### Your instructions
Copy out each line containing "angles" from the entries below.
Supplied material below:
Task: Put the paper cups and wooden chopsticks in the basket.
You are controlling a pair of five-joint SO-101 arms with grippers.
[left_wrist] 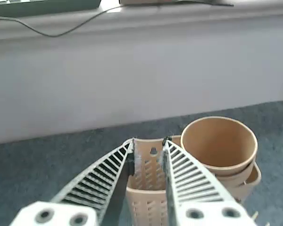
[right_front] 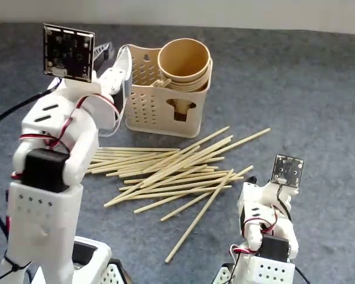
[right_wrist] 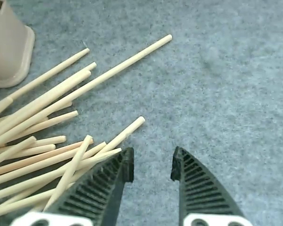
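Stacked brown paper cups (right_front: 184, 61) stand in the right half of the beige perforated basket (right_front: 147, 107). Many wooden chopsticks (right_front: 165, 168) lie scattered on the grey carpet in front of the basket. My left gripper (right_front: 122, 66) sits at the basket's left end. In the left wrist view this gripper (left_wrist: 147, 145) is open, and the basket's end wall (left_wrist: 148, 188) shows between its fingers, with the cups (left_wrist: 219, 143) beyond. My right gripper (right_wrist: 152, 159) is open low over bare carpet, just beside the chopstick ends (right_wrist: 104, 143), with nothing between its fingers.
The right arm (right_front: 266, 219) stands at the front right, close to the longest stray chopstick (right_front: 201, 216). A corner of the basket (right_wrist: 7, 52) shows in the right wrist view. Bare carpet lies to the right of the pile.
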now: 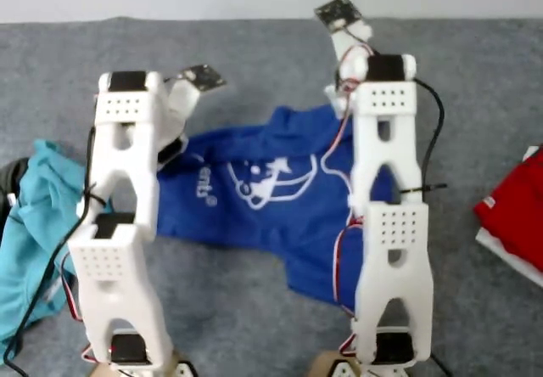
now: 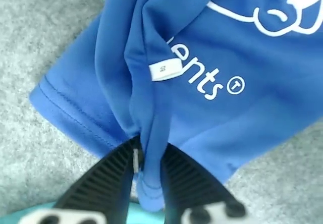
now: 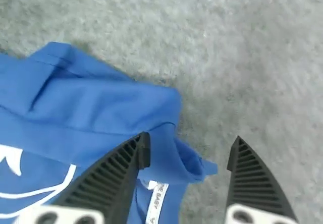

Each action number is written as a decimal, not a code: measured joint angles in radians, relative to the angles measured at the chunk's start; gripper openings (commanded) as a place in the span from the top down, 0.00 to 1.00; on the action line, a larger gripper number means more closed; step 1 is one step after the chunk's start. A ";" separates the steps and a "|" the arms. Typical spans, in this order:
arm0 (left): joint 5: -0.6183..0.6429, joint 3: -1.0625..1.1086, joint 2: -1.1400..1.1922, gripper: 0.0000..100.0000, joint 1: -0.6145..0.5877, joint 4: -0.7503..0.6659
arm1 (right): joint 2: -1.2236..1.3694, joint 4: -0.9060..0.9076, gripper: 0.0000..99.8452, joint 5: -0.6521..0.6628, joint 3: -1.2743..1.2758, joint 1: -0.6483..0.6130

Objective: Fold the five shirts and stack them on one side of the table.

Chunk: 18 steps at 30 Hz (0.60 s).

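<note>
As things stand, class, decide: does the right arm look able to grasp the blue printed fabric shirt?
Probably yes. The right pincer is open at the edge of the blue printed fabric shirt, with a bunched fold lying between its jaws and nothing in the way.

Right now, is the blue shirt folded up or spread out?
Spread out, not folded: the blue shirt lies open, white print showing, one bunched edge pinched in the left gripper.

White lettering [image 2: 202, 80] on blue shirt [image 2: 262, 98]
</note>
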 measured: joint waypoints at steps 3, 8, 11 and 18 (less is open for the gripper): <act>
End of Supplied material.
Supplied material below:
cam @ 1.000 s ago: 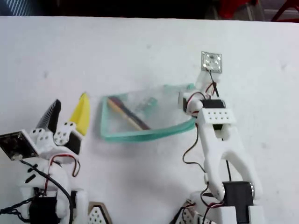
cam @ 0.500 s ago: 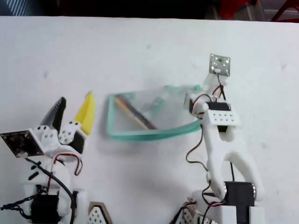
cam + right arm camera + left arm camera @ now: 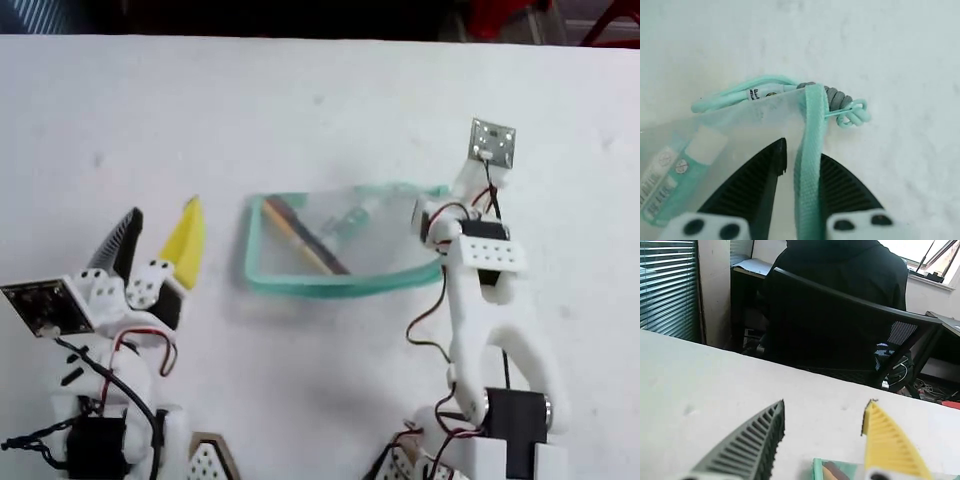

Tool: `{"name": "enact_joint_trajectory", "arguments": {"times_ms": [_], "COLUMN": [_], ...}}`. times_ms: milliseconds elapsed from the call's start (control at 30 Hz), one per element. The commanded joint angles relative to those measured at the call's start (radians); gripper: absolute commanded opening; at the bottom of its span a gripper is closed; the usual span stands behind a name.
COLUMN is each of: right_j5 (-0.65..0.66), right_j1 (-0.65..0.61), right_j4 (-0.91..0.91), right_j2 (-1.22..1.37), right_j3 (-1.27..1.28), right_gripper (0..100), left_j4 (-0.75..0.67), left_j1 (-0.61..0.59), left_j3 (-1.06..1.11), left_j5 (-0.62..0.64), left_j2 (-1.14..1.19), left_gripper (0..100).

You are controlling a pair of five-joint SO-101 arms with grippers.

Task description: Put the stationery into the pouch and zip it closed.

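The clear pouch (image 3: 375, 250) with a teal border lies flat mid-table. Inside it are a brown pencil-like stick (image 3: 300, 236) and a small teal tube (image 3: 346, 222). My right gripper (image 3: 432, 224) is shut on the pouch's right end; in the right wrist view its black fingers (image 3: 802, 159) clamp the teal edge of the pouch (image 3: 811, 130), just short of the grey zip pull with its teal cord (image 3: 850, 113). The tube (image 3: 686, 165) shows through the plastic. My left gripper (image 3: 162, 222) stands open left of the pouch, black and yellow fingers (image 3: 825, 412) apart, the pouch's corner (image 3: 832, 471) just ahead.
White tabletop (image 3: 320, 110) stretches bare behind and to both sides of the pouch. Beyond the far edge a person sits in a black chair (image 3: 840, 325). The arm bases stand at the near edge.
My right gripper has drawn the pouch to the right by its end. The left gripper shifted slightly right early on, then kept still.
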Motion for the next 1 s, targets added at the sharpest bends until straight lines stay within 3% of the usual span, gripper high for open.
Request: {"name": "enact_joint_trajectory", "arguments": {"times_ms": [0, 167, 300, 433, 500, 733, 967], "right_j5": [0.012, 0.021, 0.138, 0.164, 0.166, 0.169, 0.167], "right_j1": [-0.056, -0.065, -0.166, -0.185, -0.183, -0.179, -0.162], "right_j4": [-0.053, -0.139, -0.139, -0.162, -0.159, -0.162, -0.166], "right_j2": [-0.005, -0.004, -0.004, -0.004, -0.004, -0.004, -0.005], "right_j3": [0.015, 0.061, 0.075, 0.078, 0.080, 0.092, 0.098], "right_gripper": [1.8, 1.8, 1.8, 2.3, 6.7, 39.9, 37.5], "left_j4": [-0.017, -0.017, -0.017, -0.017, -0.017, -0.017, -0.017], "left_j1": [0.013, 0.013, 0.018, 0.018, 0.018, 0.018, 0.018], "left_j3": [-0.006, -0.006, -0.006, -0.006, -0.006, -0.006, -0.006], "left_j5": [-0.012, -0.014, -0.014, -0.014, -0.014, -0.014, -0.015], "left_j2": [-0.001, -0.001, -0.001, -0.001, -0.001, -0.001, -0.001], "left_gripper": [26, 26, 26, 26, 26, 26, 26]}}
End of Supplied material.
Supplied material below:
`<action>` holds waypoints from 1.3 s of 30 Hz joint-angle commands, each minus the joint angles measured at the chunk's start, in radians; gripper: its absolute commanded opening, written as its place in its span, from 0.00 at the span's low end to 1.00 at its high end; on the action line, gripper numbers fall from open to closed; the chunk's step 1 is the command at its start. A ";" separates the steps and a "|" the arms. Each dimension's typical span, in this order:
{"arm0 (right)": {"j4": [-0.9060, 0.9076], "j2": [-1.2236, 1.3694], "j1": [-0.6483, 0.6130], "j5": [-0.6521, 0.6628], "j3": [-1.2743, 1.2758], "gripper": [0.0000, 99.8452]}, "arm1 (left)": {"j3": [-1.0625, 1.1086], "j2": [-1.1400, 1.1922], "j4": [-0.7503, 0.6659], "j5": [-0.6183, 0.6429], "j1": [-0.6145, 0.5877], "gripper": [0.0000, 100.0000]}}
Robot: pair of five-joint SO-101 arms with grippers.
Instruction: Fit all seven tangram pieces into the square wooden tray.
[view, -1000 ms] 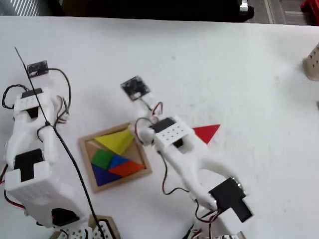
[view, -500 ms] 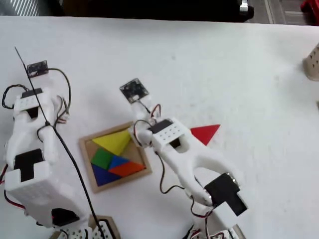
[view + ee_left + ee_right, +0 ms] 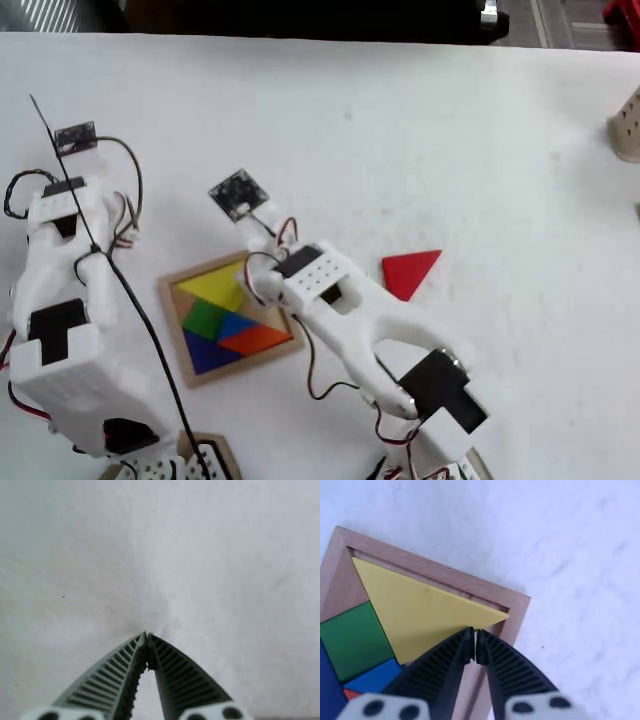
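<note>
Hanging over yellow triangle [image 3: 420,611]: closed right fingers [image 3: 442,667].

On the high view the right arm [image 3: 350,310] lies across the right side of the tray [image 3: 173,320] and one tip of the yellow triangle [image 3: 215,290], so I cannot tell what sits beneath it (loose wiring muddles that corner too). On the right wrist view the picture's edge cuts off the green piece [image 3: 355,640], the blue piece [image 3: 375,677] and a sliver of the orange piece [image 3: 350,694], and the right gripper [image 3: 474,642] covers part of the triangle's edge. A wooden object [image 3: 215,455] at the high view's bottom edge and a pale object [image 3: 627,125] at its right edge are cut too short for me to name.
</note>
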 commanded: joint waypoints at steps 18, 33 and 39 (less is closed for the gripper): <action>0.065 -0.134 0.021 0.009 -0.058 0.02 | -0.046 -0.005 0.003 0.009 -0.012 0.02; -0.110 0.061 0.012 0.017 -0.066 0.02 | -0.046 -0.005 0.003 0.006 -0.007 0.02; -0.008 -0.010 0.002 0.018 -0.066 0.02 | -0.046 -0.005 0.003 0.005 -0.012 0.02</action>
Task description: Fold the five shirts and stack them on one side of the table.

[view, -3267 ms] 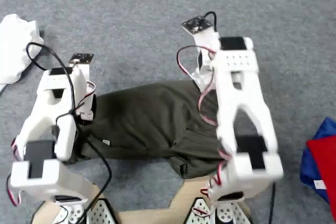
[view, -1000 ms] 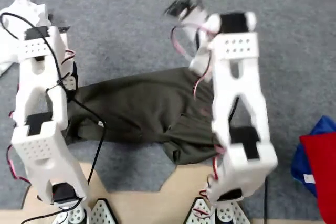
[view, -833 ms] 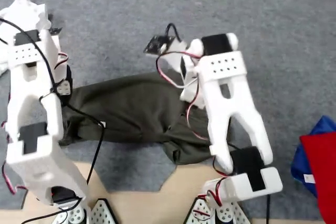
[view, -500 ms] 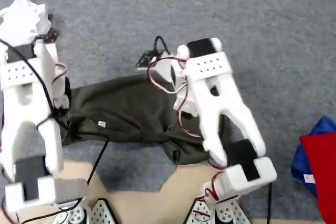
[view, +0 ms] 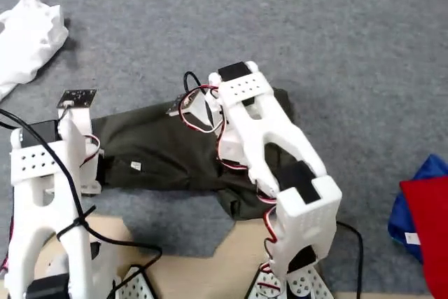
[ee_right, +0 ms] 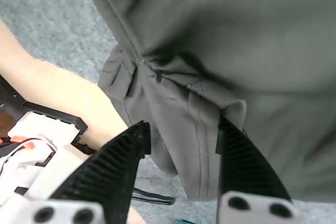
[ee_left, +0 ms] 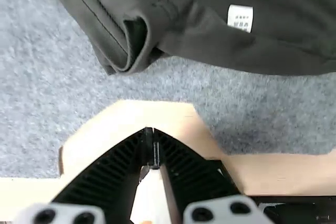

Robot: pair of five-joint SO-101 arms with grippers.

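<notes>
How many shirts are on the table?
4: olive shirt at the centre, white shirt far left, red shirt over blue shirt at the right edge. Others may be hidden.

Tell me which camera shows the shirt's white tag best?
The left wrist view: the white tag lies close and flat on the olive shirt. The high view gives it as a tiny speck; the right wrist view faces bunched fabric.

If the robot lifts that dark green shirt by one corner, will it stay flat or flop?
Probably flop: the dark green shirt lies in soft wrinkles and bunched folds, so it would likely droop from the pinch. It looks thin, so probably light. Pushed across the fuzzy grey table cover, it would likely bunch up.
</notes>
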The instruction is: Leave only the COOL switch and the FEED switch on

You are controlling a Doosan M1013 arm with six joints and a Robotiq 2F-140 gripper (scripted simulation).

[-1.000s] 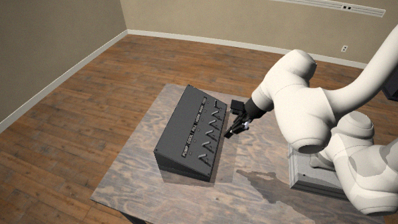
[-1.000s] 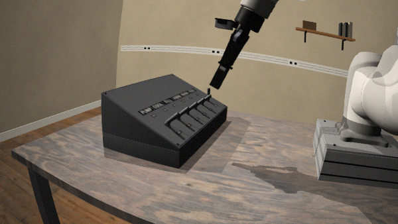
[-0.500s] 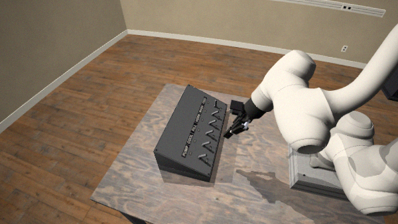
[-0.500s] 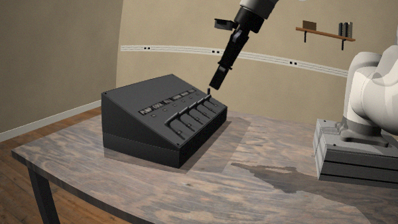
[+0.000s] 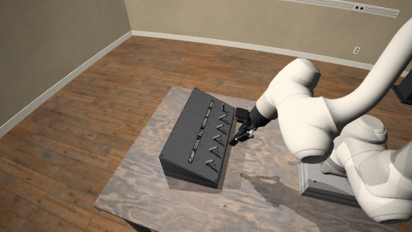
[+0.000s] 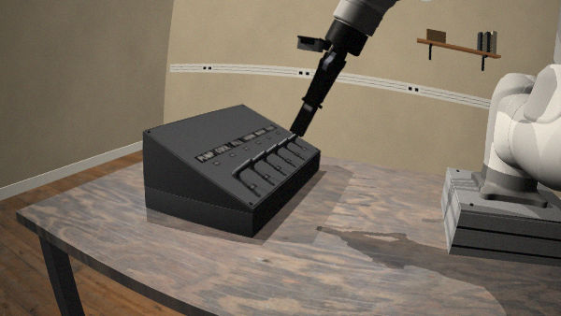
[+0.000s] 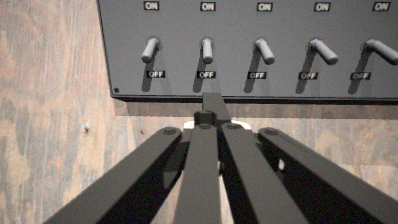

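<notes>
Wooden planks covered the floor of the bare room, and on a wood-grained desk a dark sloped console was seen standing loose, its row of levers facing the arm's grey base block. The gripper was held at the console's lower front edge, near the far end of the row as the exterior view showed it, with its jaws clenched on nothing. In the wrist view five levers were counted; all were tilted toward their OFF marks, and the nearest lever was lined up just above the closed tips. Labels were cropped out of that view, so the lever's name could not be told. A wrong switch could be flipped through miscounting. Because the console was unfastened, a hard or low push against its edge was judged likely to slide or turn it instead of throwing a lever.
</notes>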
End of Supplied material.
### Response area
Each action number is written as a decimal, not a code: measured joint angles in radians, relative to the angles measured at the chunk's start; gripper openings (commanded) as a place in the span from the top down, 0.00 to 1.00; on the action line, a larger gripper number means more closed; step 1 is one step after the chunk's start. A ";" separates the steps and a "|" the arms. Typical spans, in this order:
Tool: `{"name": "enact_joint_trajectory", "arguments": {"times_ms": [_], "COLUMN": [_], ...}}`. times_ms: milliseconds elapsed from the call's start (control at 30 Hz), one per element. The commanded joint angles relative to those measured at the call's start (radians); gripper: absolute commanded opening; at the bottom of its span a gripper is closed; the usual span stands behind a name.
`<action>` holds waypoints from 1.3 s of 30 Hz joint-angle commands, each minus the joint angles measured at the chunk's start, in radians; gripper: its absolute commanded opening, written as its place in its span, from 0.00 at the span's low end to 1.00 at its high end; on the action line, gripper numbers fall from open to closed; the chunk's step 1 is the command at its start. A ";" separates the steps and a "|" the arms. Each dimension's typical span, in this order:

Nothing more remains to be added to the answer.